What does that make you people? I'm so far out there, I can't even mention it. Yeah, I've been wondering. And I'm delighted. Well, the thing I like about you is that you're not rigidly locked into traditional concepts. You're moving. in and out of it and blending it all together. And that's, that's what I, that's why I'm here. Well, I'm glad you're here and I'm glad you appreciate what is basically a combination of, I forget things. And so I make them up and how much I love this teaching. I want to respect it, you know, with all my heart. So yeah. Thank you.
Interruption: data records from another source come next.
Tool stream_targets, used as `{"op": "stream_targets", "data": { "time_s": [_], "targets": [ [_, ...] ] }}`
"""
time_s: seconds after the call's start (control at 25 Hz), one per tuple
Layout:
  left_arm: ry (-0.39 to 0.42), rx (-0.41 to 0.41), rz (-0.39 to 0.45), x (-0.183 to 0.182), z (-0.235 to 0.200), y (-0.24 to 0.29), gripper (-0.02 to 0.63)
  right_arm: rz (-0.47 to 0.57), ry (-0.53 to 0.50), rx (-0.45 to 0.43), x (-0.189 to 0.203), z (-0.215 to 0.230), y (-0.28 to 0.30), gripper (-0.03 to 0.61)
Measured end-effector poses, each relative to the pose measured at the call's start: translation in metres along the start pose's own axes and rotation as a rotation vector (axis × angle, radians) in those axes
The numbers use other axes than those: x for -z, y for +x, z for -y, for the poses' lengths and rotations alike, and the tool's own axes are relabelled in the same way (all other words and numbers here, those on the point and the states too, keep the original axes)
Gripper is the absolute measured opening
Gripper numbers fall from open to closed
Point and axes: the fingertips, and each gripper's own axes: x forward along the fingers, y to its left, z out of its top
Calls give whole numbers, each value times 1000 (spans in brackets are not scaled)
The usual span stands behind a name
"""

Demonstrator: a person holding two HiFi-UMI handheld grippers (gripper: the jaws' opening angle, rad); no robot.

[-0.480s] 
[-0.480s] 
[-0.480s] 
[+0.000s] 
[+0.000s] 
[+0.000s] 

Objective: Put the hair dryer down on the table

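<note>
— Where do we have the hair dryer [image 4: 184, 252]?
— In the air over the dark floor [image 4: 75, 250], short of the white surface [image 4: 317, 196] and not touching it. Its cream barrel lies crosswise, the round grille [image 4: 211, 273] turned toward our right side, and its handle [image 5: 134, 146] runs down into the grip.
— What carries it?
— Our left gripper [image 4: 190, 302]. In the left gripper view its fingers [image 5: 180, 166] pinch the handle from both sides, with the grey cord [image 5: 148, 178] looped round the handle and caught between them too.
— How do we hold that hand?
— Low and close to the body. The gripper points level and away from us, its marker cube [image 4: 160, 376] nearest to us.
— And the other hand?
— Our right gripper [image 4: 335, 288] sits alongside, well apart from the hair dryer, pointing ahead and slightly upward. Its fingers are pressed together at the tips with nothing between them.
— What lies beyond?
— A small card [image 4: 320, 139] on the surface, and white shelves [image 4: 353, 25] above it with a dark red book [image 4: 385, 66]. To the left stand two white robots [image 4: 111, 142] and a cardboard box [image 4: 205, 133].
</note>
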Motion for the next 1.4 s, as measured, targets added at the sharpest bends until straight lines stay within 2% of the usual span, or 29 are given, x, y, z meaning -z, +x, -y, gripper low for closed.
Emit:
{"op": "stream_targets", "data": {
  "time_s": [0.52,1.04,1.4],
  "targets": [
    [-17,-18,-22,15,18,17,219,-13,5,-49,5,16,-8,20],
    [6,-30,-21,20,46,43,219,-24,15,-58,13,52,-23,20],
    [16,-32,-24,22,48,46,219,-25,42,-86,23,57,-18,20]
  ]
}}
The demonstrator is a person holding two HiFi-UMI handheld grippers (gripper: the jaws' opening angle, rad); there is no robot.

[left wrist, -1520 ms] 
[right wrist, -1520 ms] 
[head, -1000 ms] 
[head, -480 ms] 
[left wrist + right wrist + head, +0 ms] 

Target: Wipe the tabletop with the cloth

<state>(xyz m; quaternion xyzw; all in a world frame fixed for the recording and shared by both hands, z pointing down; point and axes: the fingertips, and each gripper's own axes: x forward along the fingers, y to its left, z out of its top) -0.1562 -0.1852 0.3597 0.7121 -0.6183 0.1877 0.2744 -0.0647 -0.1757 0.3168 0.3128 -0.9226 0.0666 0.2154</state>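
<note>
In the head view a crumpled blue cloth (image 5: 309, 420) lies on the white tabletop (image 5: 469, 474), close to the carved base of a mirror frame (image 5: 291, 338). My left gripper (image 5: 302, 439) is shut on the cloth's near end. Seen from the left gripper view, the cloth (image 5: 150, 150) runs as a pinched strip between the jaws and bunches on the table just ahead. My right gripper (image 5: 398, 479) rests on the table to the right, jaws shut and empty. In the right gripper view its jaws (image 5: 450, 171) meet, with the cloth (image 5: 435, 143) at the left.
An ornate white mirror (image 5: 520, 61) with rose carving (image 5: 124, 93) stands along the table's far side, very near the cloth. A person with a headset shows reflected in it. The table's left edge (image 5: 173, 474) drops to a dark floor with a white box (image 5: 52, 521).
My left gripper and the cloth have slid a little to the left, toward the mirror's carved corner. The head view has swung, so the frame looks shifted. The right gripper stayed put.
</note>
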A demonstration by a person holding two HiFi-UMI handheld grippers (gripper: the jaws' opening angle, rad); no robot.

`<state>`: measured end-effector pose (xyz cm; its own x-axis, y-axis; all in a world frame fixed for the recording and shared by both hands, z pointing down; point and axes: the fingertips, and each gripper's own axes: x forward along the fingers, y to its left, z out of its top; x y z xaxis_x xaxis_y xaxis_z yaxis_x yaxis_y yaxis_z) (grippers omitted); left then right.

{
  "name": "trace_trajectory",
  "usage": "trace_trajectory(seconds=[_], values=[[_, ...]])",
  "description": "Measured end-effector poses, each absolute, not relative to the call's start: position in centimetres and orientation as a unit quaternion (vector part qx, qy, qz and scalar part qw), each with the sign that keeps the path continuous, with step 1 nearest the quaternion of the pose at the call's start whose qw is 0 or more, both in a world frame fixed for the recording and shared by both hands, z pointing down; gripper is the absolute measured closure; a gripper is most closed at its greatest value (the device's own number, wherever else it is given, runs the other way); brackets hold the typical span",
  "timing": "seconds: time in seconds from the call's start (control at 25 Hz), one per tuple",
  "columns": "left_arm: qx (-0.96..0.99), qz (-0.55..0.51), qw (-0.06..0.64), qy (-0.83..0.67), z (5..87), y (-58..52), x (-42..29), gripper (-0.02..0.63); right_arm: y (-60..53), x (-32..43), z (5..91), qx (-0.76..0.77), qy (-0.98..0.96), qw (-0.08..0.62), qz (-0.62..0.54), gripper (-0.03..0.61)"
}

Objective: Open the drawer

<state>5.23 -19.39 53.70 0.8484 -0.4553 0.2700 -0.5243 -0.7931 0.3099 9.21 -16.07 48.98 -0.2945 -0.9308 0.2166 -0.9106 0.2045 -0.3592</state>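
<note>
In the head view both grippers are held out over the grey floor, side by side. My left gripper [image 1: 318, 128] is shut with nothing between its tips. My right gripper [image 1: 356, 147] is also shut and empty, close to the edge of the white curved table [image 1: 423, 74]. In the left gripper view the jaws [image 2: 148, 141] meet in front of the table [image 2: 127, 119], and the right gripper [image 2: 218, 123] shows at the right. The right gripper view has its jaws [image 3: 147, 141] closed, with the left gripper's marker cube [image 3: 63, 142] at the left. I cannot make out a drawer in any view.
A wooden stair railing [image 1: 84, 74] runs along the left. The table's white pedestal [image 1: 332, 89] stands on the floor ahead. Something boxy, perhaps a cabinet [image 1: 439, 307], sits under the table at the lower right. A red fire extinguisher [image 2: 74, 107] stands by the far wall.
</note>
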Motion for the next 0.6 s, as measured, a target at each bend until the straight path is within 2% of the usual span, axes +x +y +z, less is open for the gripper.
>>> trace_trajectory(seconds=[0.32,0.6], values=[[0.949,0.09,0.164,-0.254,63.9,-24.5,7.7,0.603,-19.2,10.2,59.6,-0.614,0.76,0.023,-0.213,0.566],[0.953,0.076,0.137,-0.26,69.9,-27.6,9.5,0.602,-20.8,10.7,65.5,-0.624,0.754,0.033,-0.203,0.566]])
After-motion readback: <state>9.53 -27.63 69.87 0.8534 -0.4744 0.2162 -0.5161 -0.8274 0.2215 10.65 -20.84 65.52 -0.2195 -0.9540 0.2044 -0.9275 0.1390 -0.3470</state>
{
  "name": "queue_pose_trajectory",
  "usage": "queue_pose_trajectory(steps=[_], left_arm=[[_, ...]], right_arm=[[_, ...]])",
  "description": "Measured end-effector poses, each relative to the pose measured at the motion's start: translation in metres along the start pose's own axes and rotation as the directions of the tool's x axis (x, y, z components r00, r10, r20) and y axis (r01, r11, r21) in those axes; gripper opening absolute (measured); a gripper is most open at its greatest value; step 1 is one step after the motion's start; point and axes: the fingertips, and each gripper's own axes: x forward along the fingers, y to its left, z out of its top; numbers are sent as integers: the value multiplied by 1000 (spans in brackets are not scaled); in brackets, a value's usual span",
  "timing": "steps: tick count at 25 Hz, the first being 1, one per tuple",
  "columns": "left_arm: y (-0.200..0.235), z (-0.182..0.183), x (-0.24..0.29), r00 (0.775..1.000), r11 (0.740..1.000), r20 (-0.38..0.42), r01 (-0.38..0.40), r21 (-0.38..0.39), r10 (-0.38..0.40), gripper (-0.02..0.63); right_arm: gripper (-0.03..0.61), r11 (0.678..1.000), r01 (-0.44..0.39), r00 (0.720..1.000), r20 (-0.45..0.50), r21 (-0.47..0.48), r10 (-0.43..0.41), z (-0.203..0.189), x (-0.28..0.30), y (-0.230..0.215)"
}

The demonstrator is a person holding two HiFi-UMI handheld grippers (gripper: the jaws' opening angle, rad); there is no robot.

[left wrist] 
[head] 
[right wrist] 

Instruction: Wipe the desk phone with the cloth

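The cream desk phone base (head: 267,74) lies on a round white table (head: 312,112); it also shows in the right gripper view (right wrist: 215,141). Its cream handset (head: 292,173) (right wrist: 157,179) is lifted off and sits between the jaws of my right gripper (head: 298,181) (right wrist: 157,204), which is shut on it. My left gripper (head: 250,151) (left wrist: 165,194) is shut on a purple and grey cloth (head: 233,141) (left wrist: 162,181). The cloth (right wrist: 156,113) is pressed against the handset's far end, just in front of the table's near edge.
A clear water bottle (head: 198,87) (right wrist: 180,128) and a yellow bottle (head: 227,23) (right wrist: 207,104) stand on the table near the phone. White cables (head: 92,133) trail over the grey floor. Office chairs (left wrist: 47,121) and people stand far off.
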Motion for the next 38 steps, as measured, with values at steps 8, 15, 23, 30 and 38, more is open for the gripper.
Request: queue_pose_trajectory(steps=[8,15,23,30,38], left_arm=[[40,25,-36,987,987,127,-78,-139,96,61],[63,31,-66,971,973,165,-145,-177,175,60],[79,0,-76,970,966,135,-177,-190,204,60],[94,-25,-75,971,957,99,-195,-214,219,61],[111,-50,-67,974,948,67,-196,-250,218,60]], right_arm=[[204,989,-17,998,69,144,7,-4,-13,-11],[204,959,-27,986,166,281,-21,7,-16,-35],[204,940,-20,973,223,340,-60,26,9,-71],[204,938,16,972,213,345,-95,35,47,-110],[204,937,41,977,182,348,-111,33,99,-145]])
Thank you. Okay, lovely ones. Anyone else have a thing to say or a story to tell or need anything?

[66:50]

Oh, how lovely. Okay. Well, then in that case, please feel free to unmute and say goodnight from wherever you are. Thank you so much, Fu. Thank you. Good morning, everyone. Welcome, Jerry. Good night. Take care. Welcome to Jerry. It's a new face for me. Thank you very much. Good night. Yes, have a good night, a good morning. Good night. Good morning. Good morning. Good morning, Singapore. Good morning. Bye. Bye-bye.